Exercise instructions
Beginning with the first line, transcribe the entries below exactly through the line containing "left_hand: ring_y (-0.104", inclusive.

------ Given records

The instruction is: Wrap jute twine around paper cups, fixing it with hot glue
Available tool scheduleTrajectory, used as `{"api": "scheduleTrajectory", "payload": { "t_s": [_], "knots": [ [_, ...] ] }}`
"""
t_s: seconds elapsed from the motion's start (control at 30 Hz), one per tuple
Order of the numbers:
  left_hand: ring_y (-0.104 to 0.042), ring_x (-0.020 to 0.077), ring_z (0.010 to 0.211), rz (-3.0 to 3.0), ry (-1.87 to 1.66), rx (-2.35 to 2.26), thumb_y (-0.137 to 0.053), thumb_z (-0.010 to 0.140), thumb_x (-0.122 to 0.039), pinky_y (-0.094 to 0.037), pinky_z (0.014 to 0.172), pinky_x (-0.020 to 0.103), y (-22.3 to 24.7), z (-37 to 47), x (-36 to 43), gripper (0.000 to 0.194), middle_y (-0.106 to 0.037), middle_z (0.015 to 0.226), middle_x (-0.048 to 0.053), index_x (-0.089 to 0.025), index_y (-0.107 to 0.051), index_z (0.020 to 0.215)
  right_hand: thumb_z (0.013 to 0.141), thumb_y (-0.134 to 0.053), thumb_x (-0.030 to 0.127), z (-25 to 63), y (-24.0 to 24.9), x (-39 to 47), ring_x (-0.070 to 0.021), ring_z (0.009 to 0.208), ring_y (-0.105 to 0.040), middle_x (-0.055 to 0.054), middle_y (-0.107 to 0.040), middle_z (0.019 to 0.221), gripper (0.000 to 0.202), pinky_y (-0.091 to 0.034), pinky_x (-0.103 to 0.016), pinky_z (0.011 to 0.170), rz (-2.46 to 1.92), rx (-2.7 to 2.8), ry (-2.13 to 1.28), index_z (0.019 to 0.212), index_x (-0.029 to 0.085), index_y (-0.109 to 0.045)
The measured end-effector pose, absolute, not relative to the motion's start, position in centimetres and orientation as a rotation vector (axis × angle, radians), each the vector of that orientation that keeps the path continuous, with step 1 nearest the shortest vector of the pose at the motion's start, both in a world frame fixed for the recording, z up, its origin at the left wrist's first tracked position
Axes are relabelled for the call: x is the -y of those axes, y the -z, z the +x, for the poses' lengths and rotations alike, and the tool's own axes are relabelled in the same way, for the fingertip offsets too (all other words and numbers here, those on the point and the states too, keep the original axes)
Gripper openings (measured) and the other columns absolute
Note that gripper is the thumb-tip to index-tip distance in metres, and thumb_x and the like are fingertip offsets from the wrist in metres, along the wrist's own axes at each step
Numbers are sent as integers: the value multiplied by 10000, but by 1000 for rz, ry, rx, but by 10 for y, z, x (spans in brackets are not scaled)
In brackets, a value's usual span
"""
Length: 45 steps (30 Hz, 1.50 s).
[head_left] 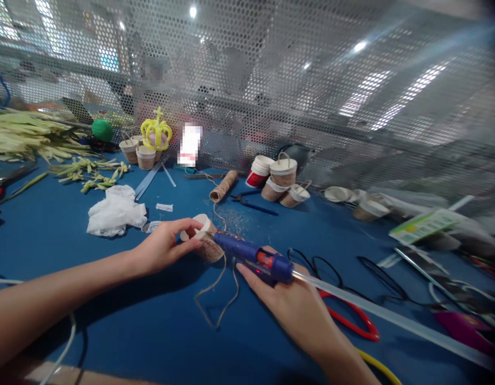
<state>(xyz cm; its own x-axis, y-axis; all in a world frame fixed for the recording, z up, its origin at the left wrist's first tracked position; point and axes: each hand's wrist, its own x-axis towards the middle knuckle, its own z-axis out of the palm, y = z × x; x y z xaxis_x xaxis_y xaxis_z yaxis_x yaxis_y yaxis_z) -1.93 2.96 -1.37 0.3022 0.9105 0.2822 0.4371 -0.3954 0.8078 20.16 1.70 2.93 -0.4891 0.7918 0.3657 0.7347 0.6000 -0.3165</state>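
My left hand [161, 247] grips a small paper cup [209, 249] by its rim, fingers reaching inside. Brown twine wraps the lower part of the cup, which lies tilted toward my right side. In my right hand [289, 299] is a blue hot glue gun [247, 251], its nozzle at the twine-wrapped side of the cup. A long clear glue stick [384, 315] sticks out of the gun's back end. Loose twine [217, 321] runs from the cup in a loop on the blue table, and a strand leads to the twine roll [223, 186] behind.
Finished-looking twine-wrapped cups [283, 172] stand behind, beside blue pliers [255, 206]. Crumpled white tissue [116, 211] lies at left, near knotted pale strips [97, 176]. Red-handled scissors [354, 321] and a black cable [381, 278] lie at right. A perforated metal screen [239, 80] closes the back.
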Motion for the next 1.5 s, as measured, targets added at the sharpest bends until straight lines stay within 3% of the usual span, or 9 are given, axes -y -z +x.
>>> {"api": "scheduleTrajectory", "payload": {
  "t_s": [0.47,0.67,0.87,1.03,1.3,1.5],
  "knots": [
    [-574,161,744,1998,-968,-1173,-482,810,-267,-441,699,268,11,-20,-30,229,-650,862,52,-150,-578,981,834,-401,241,211,-22,-19,-231,752,-652,-76,-687,749,278,-526,-347,659,-1065,2525,99,837,213,-677],
    [-578,174,790,2030,-970,-1203,-493,798,-270,-438,729,275,13,-21,-31,242,-646,901,68,-156,-566,999,839,-335,121,213,-21,-21,-254,721,-648,-108,-686,752,360,-514,-374,611,-877,2627,433,879,194,-685],
    [-581,172,778,2045,-966,-1217,-490,797,-266,-443,724,274,14,-21,-31,239,-648,881,69,-148,-571,988,823,-422,176,214,-20,-18,-193,706,-646,-43,-686,727,263,-511,-310,664,-991,2588,232,897,230,-669],
    [-584,183,803,2029,-978,-1204,-499,792,-282,-446,737,289,14,-21,-31,257,-645,924,84,-134,-568,991,828,-413,180,214,-20,-21,-217,723,-650,-84,-688,761,271,-516,-325,660,-1028,2574,260,863,180,-681],
    [-584,188,804,2047,-950,-1202,-490,799,-278,-447,723,288,13,-22,-31,227,-646,926,78,-170,-563,985,801,-429,158,217,-19,-19,-222,780,-644,-56,-696,753,281,-499,-356,718,-1040,2605,220,926,223,-672],
    [-582,188,837,2046,-960,-1190,-498,798,-276,-438,751,294,13,-22,-30,228,-642,953,85,-154,-566,979,794,-409,140,221,-15,-23,-203,632,-641,-33,-663,575,309,-497,-331,660,-1075,2600,198,946,211,-670]
  ]
}}
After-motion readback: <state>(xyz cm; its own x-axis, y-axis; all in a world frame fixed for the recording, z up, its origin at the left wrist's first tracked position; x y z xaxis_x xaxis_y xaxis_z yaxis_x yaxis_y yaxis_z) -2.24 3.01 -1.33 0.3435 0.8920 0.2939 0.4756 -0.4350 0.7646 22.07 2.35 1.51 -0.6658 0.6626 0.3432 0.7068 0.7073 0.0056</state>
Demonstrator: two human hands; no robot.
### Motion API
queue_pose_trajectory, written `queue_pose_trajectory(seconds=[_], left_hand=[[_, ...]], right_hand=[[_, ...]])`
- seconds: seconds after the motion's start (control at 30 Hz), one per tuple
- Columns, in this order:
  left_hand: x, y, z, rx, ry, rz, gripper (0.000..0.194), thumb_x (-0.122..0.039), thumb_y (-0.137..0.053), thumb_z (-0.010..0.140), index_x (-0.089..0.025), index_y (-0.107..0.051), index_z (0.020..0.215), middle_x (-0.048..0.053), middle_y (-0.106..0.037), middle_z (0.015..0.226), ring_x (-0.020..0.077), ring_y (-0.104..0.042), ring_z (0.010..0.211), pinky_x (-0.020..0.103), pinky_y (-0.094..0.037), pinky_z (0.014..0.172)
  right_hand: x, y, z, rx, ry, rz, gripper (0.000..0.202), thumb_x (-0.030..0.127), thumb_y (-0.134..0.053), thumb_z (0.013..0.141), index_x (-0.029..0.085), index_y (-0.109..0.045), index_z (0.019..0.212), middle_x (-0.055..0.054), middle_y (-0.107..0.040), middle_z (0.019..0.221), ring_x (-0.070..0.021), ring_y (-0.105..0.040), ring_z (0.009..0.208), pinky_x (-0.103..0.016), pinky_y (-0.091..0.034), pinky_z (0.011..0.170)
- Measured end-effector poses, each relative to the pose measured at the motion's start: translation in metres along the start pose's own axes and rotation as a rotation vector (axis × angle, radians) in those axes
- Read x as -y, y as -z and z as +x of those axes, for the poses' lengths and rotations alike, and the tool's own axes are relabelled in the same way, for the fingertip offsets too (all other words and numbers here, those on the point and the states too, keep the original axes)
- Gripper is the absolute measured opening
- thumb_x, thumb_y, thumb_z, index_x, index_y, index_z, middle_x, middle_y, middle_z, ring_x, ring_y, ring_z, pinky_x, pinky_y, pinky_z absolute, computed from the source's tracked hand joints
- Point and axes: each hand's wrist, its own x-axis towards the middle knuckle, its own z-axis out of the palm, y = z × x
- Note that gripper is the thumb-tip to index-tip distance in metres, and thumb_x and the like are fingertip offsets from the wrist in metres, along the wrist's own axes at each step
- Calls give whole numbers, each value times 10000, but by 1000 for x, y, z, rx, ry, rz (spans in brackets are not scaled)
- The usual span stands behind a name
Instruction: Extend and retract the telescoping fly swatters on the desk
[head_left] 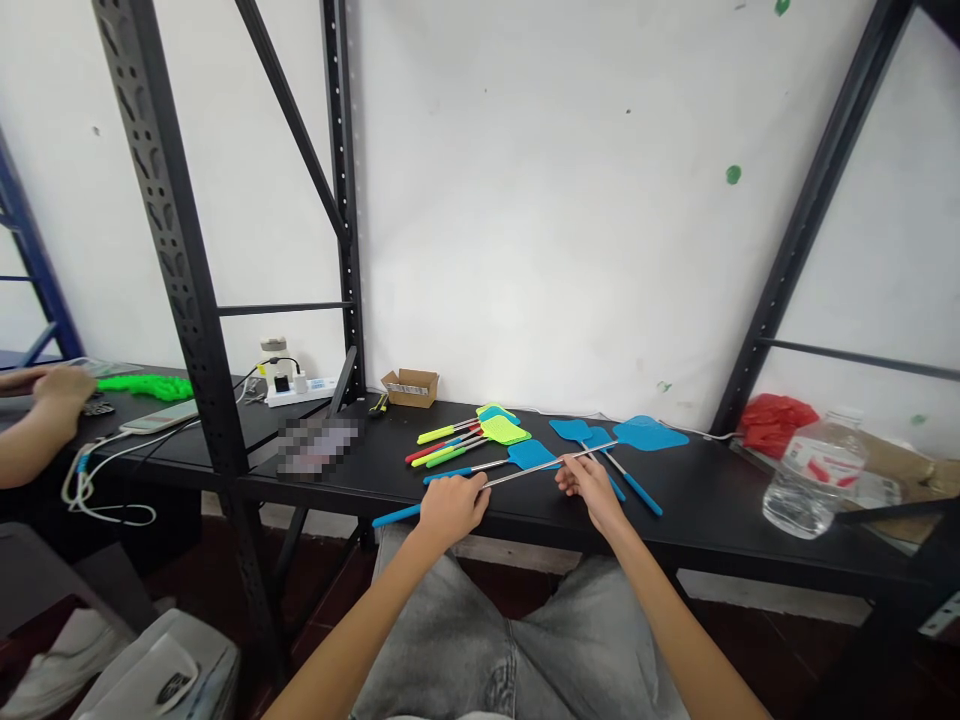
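A blue fly swatter (649, 433) with a long metal rod slants across the front of the black table. My left hand (452, 508) is closed round it where the blue handle meets the rod. Farther up the rod, my right hand (586, 478) pinches the metal, with the blue head beyond it to the right. Behind my hands lies a group of swatters with yellow, red and green handles, one with a yellow head (505, 431). Another blue swatter (531, 455) lies just behind the rod. More blue swatters (570, 430) rest beside my right hand.
A small cardboard box (410, 388) stands by the wall. To the right are a large clear bottle (817, 475) and a red bag (778, 424). A power strip (301, 391) and a phone (159, 418) lie left. Another person's hand (64, 390) shows at far left.
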Motion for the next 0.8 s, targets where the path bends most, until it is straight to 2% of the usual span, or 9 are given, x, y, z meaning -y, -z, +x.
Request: queue_pose_trajectory(seconds=[0.8], left_hand=[[-1, 2, 0, 23, 13, -25, 356, -439, -353, 1018, -245, -639, 1104, 99, -719, 865, 289, -696, 835, 341, -449, 736]], right_hand=[[-1, 1, 0, 9, 8, -10, 512, 697, -742, 714, 193, -677, 781, -68, -703, 698, -172, -613, 591, -283, -436, 529]])
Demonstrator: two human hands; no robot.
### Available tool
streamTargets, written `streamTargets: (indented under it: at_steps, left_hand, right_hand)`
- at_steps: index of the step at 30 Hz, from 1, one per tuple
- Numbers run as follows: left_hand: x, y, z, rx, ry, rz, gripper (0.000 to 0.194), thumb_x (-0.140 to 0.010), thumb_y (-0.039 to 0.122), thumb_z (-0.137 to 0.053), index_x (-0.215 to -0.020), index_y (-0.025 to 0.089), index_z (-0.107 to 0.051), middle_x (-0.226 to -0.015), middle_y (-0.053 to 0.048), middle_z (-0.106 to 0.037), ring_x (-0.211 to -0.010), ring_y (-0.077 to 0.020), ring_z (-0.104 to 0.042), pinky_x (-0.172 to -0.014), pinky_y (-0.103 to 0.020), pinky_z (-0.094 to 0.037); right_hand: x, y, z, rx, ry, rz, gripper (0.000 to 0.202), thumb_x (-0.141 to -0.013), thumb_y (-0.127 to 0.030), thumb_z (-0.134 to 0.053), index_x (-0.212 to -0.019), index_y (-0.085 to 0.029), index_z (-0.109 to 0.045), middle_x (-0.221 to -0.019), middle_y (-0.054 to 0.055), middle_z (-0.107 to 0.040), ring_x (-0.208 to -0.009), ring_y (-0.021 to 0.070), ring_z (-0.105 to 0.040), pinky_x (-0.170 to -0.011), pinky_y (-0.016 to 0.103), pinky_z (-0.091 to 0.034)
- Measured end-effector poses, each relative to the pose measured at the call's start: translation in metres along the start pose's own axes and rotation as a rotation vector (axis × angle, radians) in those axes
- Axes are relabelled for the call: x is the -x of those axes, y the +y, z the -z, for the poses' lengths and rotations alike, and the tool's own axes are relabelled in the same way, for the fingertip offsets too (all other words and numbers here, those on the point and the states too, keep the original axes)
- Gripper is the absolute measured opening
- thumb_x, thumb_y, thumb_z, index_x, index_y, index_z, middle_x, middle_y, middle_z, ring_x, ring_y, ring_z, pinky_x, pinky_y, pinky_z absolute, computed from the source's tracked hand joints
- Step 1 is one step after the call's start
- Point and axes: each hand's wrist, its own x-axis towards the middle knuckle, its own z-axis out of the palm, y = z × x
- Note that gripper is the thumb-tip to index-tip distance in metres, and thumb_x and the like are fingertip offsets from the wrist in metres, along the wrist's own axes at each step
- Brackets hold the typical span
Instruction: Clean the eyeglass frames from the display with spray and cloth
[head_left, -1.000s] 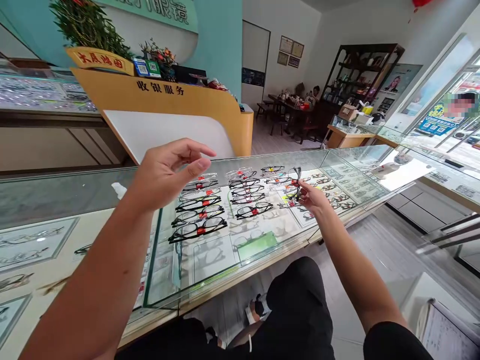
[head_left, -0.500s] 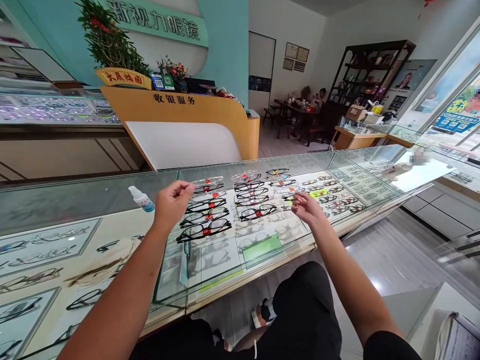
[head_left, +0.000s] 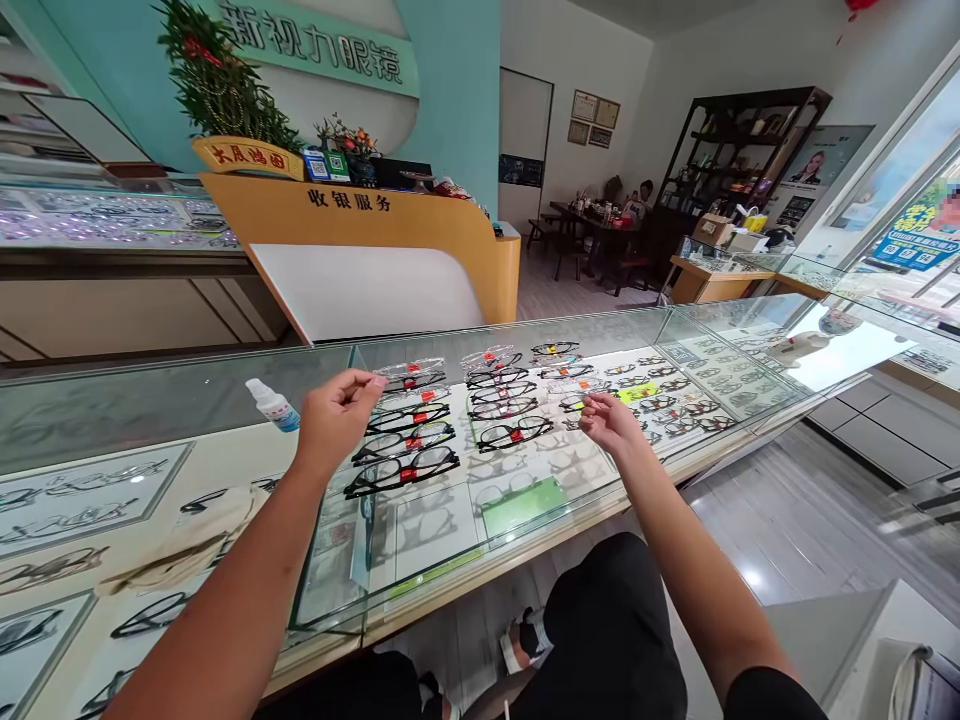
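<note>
A long glass counter (head_left: 150, 395) runs across in front of the person, and its top is flat and shiny. Past it is a curvy yellow desk (head_left: 495, 270), with a blue-green wall (head_left: 459, 110) behind it. Far back, a person (head_left: 639, 200) sits by a dark table (head_left: 589, 215), close to a tall dark shelf (head_left: 742, 125). The floor (head_left: 780, 540) is grey and looks like wood planks.

The glasses lie on the counter in rows. Some frames are thin and see-through, and some are black, with roundish lenses. Many have a little red tag. The left hand (head_left: 337, 418) is by the see-through glasses (head_left: 410, 367) near the far end of the left row. Its fingers are curled, with the thumb close to the first finger; I cannot tell if they pinch the frame. The right hand (head_left: 611, 425) is at the glasses with an orange tag (head_left: 584, 387) in the right row. Its fingers are bent and bunched together, and I cannot tell if they grip anything.

The left row (head_left: 407, 474) has six pairs, the middle row (head_left: 515, 434) at least five, and the right row (head_left: 556, 349) at least three. One white bottle (head_left: 271, 404) leans over beside the left hand. Four framed papers (head_left: 586, 107) hang on the back wall, and two square cards (head_left: 336, 165) stand on the desk
</note>
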Motion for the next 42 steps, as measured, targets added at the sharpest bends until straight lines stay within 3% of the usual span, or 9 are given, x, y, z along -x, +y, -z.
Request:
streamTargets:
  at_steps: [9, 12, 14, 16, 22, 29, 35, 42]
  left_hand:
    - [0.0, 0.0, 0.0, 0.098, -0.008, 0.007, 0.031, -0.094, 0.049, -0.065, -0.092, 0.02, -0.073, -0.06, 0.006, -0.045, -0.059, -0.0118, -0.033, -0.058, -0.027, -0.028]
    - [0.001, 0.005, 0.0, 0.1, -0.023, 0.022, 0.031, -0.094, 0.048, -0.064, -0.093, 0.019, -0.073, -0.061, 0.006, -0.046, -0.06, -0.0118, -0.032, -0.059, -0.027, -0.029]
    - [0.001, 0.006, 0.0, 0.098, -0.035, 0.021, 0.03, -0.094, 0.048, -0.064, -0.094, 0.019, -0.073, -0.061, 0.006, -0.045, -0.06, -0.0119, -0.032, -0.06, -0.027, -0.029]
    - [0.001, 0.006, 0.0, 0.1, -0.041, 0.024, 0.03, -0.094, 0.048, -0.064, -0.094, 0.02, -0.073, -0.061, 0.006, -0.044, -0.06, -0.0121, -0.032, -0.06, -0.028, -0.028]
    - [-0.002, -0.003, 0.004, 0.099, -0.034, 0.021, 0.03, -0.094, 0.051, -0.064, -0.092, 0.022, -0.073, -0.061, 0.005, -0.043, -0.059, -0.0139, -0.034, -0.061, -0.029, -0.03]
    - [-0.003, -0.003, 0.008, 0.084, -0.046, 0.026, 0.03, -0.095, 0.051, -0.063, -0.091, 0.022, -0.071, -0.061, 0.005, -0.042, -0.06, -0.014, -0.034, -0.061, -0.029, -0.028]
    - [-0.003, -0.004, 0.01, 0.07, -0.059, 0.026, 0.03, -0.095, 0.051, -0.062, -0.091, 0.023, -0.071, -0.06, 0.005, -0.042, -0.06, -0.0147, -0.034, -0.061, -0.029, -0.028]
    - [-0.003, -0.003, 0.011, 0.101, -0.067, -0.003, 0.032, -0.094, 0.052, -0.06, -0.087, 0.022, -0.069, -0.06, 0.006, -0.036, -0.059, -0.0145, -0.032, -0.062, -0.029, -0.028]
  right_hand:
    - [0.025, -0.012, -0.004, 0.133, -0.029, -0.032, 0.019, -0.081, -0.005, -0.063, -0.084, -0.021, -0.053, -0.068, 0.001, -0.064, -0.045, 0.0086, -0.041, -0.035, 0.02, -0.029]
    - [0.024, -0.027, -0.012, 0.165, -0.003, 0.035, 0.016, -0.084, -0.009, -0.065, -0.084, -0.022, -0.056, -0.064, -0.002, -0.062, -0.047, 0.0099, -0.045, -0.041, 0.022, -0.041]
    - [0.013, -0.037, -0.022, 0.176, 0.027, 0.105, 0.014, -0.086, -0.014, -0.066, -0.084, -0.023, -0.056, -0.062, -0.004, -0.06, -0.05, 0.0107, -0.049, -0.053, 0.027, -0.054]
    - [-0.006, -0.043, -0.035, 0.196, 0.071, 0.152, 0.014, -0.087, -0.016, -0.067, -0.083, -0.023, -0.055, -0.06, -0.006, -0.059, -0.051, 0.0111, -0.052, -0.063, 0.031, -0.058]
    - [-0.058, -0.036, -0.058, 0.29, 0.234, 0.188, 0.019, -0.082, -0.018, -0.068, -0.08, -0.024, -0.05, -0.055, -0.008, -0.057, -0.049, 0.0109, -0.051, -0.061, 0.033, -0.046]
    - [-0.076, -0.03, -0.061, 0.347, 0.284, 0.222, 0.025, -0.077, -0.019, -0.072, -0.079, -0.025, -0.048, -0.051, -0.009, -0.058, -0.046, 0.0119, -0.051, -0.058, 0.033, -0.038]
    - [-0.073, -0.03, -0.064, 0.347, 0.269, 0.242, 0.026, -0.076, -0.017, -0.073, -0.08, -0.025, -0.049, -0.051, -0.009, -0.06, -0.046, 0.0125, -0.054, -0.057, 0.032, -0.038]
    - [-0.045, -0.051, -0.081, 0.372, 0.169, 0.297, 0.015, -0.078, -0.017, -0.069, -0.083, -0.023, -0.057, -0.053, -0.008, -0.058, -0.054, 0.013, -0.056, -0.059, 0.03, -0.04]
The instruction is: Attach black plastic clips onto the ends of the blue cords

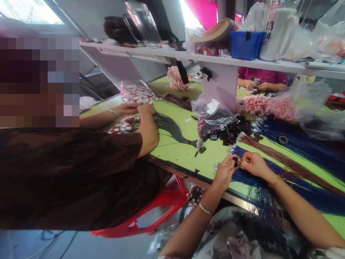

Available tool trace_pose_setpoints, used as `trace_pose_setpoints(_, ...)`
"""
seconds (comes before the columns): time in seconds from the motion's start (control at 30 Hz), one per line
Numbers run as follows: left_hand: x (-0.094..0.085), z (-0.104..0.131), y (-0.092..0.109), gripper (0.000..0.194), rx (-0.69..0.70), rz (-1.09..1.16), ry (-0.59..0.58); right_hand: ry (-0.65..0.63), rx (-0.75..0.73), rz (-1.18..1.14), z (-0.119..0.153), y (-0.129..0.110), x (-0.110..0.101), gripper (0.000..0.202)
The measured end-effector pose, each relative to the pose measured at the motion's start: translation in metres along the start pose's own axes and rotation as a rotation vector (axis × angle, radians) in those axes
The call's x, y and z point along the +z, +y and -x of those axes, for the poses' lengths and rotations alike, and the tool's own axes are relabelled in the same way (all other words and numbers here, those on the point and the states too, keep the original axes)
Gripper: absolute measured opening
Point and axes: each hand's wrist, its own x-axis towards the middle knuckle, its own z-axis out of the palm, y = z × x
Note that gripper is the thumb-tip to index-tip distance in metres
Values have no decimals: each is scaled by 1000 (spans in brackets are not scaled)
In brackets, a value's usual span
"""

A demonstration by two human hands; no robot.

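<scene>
Over the near edge of the green table (pixel 188 159), my left hand (pixel 225 169) grips a small black connector (pixel 236 162) between thumb and fingers. My right hand (pixel 252 164) is closed just to its right, pinching a thin wire end at the connector; the wire itself is mostly hidden by the fingers. Bundles of blue wires (pixel 304 187) and brown wires (pixel 285 158) with silvery tips lie behind and beneath my right hand. A heap of black connectors (pixel 231 133) sits beyond my hands.
At the left, a person in a dark top (pixel 67 172) works beside grey wires (pixel 172 126). A shelf (pixel 167 54) crosses above, holding a blue bin (pixel 246 45) and a white mug (pixel 276 34). Another person's hands (pixel 257 85) show beyond it. A red stool (pixel 161 205) stands below.
</scene>
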Motion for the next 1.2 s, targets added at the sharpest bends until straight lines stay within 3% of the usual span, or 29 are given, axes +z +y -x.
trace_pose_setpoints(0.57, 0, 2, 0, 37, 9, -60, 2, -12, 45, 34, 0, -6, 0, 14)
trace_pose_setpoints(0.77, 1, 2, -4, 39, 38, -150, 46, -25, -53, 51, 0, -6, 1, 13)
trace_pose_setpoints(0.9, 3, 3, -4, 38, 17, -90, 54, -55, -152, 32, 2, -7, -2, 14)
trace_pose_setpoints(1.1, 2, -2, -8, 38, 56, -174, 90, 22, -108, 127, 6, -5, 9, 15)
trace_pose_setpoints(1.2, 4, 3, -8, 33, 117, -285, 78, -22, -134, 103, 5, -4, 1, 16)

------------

Written solution
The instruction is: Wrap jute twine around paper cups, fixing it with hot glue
Available tool scheduleTrajectory, used as `{"api": "scheduleTrajectory", "payload": { "t_s": [_], "knots": [ [_, ...] ] }}`
"""
t_s: seconds elapsed from the motion's start (control at 30 Hz), one per tuple
Order of the numbers:
  left_hand: ring_y (-0.104 to 0.042), ring_x (-0.020 to 0.077), ring_z (0.010 to 0.211), rz (-3.0 to 3.0), ry (-1.87 to 1.66), rx (-2.35 to 2.26), thumb_y (-0.137 to 0.053), thumb_z (-0.010 to 0.140), thumb_x (-0.122 to 0.039), pinky_y (-0.094 to 0.037), pinky_z (0.014 to 0.172), pinky_x (-0.020 to 0.103), y (-22.3 to 24.7), z (-37 to 47), x (-36 to 43), gripper (0.000 to 0.194), middle_y (-0.106 to 0.037), middle_z (0.015 to 0.226), middle_x (-0.048 to 0.053), index_x (-0.089 to 0.025), index_y (-0.107 to 0.051), index_z (0.020 to 0.215)

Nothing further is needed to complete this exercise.